We used resource availability as a proxy for ecosystem productivity. Because the studies differed in the resources they reported, it was not possible to use any single resource to characterize ecosystem productivity. Instead, we characterized productivity by calculating an integrated index of resource availability (for similar rationale, see additional refs. 1 and 2). In a first step, we retrieved as many concentrations of relevant resources as possible: We recorded the unmanipulated nutrient levels as available and/or total N as well as P (mmol g^-1 for terrestrial and mmol ml^-1 for aquatic studies). For terrestrial studies, we obtained a measure of water availability (precipitation in mm per year). We used the latitude and longitude of the experimental site (only field experiments) to obtain measures of ambient photosynthetically active radiation (PAR, W m^-2) for all field experiments (URL: http://www.ngdc.noaa.gov/seg/cdroms/ged_iib/datasets/b05/pl.htm; see additional refs. 3 and 4). In a second step, we calculated the database-wide mean for each of the six resource variables (light, water, available P, total P, available N, total N), and expressed each value as a proportion of that mean. Finally, integrated ecosystem productivity was then expressed as the ln-transformed average of all standardized resource values obtained from that study. This aggregated index was strongly linearly correlated to the ln-transformed values for each of the six nutrient variables and thus successfully summarized the productivity of the system (see SI Table 2).

We also distinguished field and lab studies, where lab studies also include outdoor mesocosms or streamside channels or other contained experiments, which lack direct contact with the original environment.
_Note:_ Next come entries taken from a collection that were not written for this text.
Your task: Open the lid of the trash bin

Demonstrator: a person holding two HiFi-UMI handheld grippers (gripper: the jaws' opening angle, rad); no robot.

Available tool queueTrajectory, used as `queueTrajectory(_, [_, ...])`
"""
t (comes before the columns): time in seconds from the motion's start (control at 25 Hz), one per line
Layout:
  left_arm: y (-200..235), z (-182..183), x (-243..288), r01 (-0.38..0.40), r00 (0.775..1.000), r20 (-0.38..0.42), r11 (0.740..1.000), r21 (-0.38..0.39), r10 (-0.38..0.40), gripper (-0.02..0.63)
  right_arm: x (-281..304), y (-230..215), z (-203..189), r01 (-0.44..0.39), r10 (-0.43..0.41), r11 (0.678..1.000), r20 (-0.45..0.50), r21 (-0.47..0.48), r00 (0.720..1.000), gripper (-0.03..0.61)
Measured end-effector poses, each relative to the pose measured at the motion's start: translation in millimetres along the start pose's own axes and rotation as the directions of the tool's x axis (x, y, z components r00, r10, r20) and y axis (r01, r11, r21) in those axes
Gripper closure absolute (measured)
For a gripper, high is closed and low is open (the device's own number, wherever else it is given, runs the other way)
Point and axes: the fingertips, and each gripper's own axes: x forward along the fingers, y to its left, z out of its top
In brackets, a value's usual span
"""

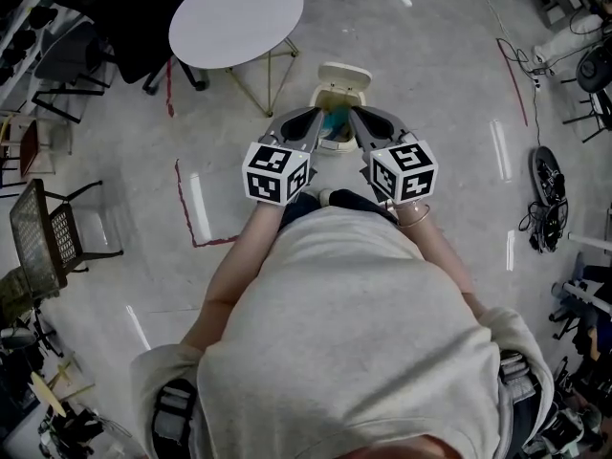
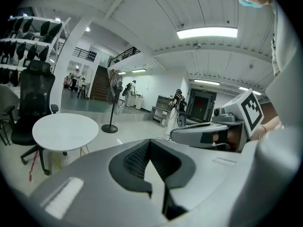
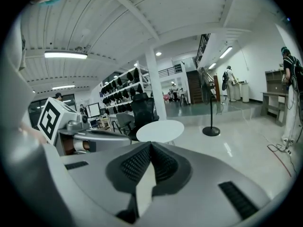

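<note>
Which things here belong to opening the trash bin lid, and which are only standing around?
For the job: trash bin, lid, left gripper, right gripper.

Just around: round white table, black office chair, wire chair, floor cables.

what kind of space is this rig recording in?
Probably an open-plan lab or office hall: a round white table and office chair on a glossy taped floor, plus racks of dark gear.

Round table (image 1: 236,15) near bin (image 1: 341,86)
</note>
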Motion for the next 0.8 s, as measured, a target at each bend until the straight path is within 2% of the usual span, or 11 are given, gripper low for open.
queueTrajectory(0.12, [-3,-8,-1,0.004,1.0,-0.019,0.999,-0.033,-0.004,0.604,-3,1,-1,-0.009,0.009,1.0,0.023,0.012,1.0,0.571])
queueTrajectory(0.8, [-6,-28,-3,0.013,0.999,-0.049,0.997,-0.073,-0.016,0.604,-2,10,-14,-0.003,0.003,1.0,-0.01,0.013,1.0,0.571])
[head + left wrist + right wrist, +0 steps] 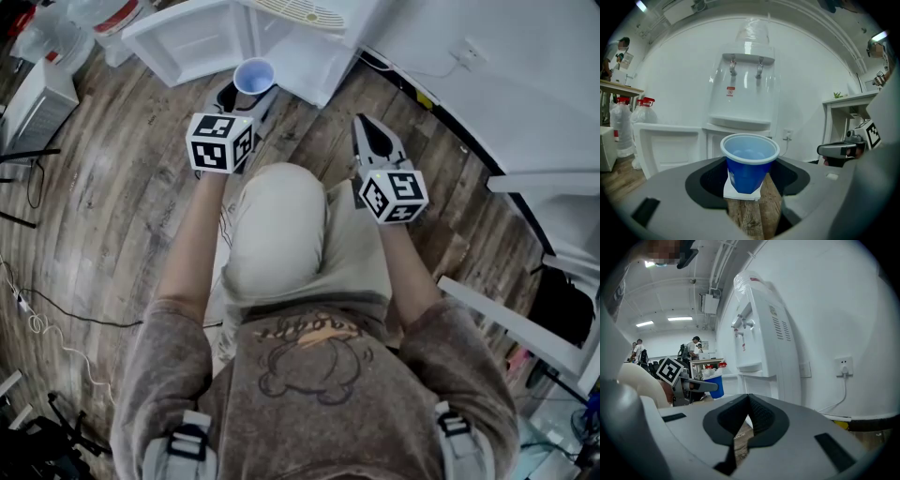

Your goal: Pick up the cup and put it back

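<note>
A blue plastic cup (253,76) with a white rim sits between the jaws of my left gripper (246,96), which is shut on the cup and holds it upright in front of the white water dispenser (300,28). In the left gripper view the cup (749,164) fills the gap between the jaws, with wooden floor below and the dispenser (743,89) behind. My right gripper (369,129) hangs to the right over the floor, shut and empty, its tips meeting (748,398). The right gripper view also catches the cup (715,386) in the left gripper.
The dispenser's lower cabinet door (187,42) stands open to the left. Cables (28,319) lie on the wooden floor at left. A white table (846,101) and a wall socket (843,366) are right of the dispenser. People (696,348) stand far back.
</note>
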Demonstrator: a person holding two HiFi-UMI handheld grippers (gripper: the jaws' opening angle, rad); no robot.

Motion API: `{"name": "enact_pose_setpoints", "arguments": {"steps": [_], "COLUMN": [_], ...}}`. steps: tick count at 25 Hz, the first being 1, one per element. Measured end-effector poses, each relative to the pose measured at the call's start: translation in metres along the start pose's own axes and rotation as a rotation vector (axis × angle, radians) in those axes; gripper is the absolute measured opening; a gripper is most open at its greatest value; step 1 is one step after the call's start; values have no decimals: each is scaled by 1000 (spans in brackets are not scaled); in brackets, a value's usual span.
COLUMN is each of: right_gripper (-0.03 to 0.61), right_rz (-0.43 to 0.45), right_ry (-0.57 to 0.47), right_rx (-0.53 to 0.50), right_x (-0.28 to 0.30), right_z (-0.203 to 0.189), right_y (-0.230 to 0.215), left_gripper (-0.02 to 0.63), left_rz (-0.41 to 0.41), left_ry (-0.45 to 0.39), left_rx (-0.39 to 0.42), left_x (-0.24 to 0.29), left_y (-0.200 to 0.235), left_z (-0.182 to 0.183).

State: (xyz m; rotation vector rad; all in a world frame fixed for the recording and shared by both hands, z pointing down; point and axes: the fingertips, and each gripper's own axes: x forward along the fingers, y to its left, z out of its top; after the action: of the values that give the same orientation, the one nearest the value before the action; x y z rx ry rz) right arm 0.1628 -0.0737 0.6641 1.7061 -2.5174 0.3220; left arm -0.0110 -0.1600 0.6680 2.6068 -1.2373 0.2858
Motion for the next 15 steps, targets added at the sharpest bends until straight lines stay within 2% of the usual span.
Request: {"name": "enact_pose_setpoints", "arguments": {"steps": [15], "right_gripper": [3], "right_rz": [27], "right_ry": [-1], "right_rx": [13], "right_x": [24], "right_z": [-4], "right_y": [1], "left_gripper": [275], "left_rz": [-12], "left_ry": [2], "left_rx": [20], "left_x": [75], "left_y": [39], "left_z": [-31]}}
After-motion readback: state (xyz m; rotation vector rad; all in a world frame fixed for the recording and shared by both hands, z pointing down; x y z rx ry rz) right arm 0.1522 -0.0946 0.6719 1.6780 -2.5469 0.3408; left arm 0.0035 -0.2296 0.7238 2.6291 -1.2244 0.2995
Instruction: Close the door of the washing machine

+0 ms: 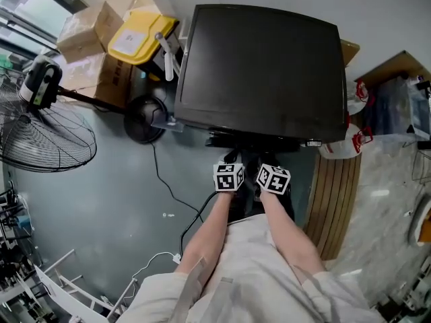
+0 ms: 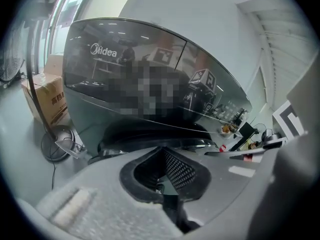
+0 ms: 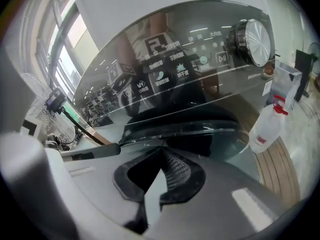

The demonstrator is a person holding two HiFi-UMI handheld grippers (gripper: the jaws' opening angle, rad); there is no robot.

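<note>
Left gripper [image 2: 161,154] and right gripper [image 3: 161,156] both sit with jaws pressed together on nothing, just before the door [image 3: 200,129] of the washing machine [image 1: 262,66]; it looks nearly closed, latch unconfirmed, so I judge a final push may remain

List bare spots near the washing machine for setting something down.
Washing machine top is bare. Grey floor between the fan and the cable is open. Crowded: cardboard boxes behind left, spray bottle and wooden slats right.
</note>
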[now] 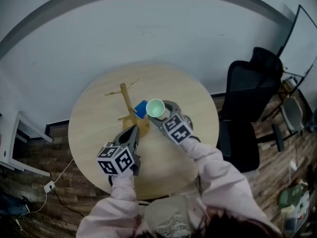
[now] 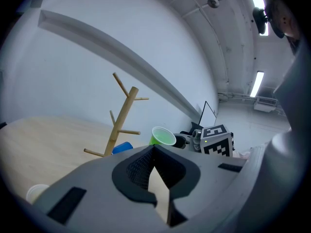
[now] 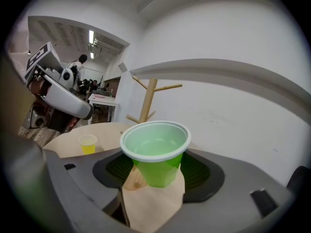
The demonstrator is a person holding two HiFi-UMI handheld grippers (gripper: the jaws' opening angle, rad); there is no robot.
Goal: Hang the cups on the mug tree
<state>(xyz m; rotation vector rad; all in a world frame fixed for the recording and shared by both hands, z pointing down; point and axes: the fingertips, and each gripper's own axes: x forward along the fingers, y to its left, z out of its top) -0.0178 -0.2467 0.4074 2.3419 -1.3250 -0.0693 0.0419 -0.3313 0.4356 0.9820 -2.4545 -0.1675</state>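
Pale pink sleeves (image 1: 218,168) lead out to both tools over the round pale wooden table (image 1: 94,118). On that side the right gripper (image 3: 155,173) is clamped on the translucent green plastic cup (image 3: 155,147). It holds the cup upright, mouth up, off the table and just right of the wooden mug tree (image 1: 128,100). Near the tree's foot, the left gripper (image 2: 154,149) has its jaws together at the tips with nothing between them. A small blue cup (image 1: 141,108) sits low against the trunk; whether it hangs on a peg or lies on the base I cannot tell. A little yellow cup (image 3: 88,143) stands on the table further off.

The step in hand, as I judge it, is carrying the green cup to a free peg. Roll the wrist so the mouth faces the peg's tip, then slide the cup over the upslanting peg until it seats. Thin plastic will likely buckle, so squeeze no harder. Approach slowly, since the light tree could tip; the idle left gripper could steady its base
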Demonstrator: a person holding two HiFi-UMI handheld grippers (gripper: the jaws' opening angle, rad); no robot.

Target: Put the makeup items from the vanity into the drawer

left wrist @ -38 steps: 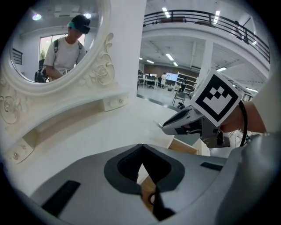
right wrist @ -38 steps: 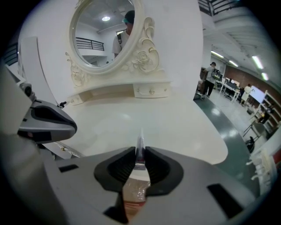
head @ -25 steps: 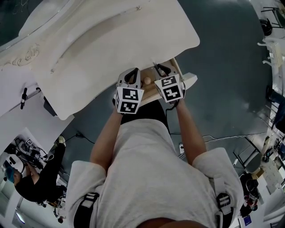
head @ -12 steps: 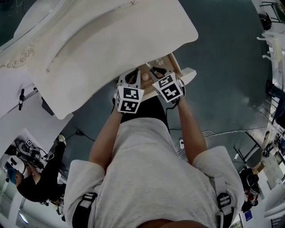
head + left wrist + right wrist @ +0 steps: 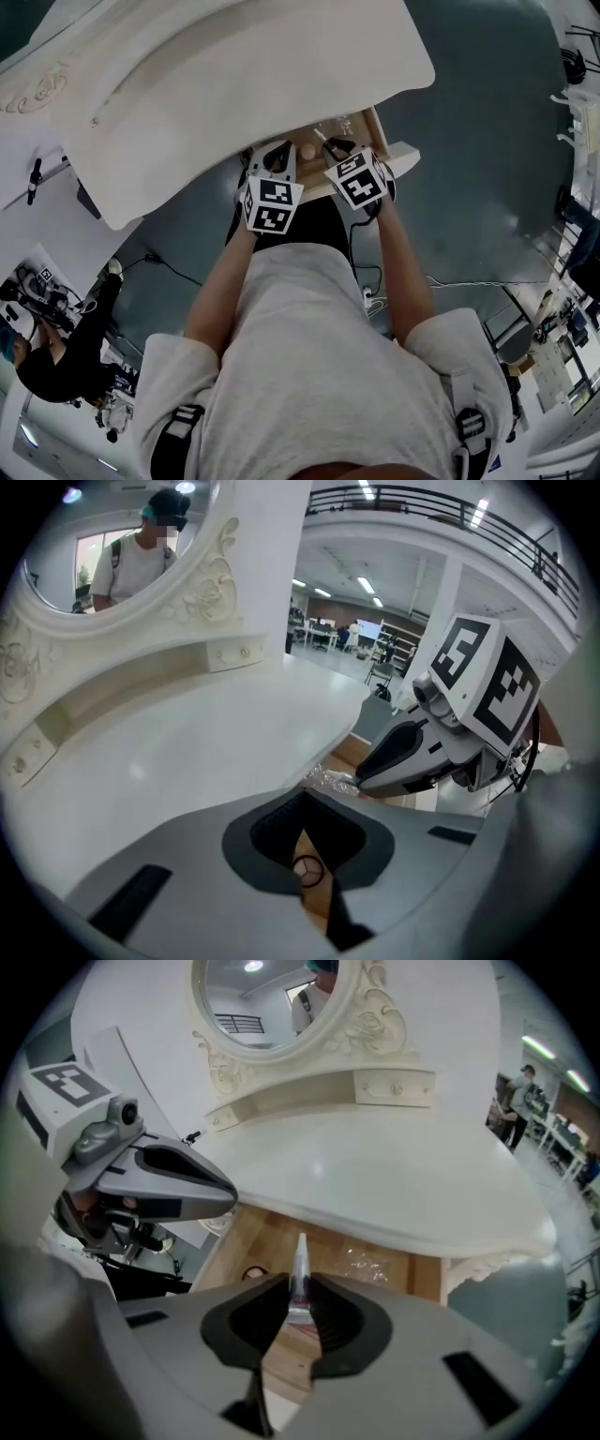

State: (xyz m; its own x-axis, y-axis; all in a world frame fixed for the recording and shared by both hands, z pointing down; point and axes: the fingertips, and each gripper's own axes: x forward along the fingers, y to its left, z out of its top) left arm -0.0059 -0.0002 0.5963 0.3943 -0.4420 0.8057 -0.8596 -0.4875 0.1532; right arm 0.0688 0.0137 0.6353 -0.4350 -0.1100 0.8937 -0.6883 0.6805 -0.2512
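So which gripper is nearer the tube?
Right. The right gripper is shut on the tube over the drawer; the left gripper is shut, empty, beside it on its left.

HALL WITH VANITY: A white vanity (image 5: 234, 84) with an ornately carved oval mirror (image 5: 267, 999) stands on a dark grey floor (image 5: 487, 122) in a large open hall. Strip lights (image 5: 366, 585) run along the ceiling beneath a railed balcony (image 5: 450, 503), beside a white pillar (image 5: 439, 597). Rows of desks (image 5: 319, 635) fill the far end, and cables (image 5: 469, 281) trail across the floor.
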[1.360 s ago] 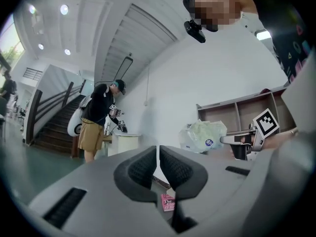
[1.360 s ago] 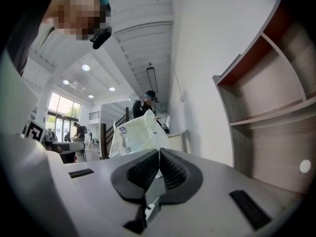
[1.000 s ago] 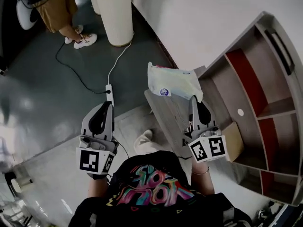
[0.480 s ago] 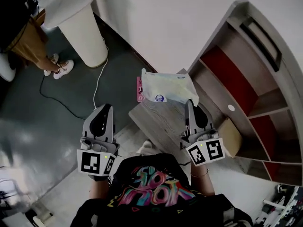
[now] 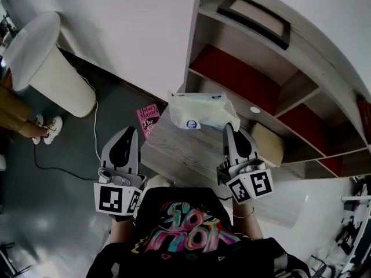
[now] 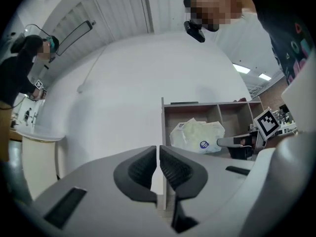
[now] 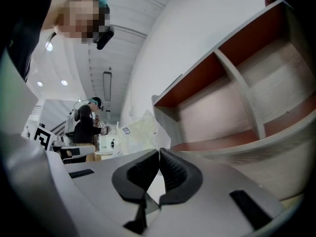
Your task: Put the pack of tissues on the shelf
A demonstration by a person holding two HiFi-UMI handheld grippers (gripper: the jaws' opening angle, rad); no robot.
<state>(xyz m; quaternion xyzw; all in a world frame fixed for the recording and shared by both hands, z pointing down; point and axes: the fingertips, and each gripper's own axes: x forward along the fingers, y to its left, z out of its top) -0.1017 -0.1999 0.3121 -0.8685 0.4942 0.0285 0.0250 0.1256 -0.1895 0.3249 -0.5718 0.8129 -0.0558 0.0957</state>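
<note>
Pale, crumpled pack of tissues [image 5: 200,111] (round blue label); just before shelf [image 5: 232,71].

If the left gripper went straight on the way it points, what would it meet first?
The left gripper lines up with the side panel of the shelf, so likely that, or the white wall just beside it; depth is unclear.

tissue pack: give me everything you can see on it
The pack of tissues is a soft, crinkled pack in pale yellowish-white film with a round blue mark near one corner. It is off the ground, pinched at one edge by the shut right gripper, in front of the shelf. Nothing else seems to touch it.
</note>
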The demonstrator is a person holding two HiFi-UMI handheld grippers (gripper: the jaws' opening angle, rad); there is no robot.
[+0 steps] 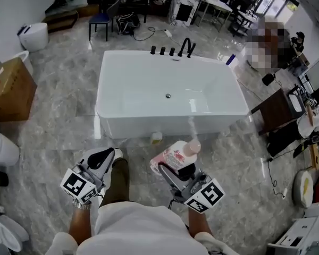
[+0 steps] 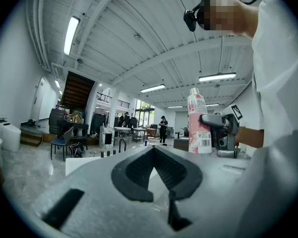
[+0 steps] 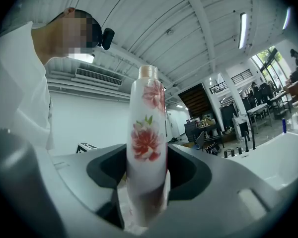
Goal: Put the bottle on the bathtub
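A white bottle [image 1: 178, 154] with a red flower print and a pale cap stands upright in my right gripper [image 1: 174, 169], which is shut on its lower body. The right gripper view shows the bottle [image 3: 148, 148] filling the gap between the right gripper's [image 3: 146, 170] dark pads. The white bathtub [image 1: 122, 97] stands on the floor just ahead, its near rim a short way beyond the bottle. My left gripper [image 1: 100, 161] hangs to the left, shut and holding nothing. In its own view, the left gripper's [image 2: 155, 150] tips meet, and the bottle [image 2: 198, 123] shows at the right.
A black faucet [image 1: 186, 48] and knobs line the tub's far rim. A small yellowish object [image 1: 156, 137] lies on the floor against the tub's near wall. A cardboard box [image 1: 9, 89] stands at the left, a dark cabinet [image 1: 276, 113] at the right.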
The types of consumer manipulation included exclosures, enclosures, removal, gradient, multiple, and none. Exclosures are experiments that restrict herbivore access to plants, enclosures are experiments where stocked herbivores are kept with their forage, and removal experiments exclude herbivores by means other than physical boundaries, e.g., insecticides. A few studies used a natural gradient of herbivore presence/absence, or used a "multiple" setup, representing a combination of the manipulations mentioned above or a split-plot design. Neither the type of consumer manipulation nor the distinction between field and lab studies resulted in any significant difference (metaanalysis, P > 0.05) in average effect sizes. Therefore, we used finally six continuous variables for bivariate metaanalyses (MA) and the general linear model (GLM): latitude, productivity, treatment effects on biomass, producer community evenness or richness, experiment size, and experiment duration. The variables showed very moderate levels of collinearity (see SI Table 3). Only experiment size and duration were strongly correlated (r = 0.878), others moderately (r < 0.5).

1. Hillebrand H (2005) J Ecol 93:758-769.

2. Hillebrand H (2002) J N Am Bentholog Soc 21:349-369.

2. Pinker RT, Laszlo I (1992) J Appl Meteorol 31:194-211.

3. Pinker RT, Laszlo I (1992) J Climate 5:56-65.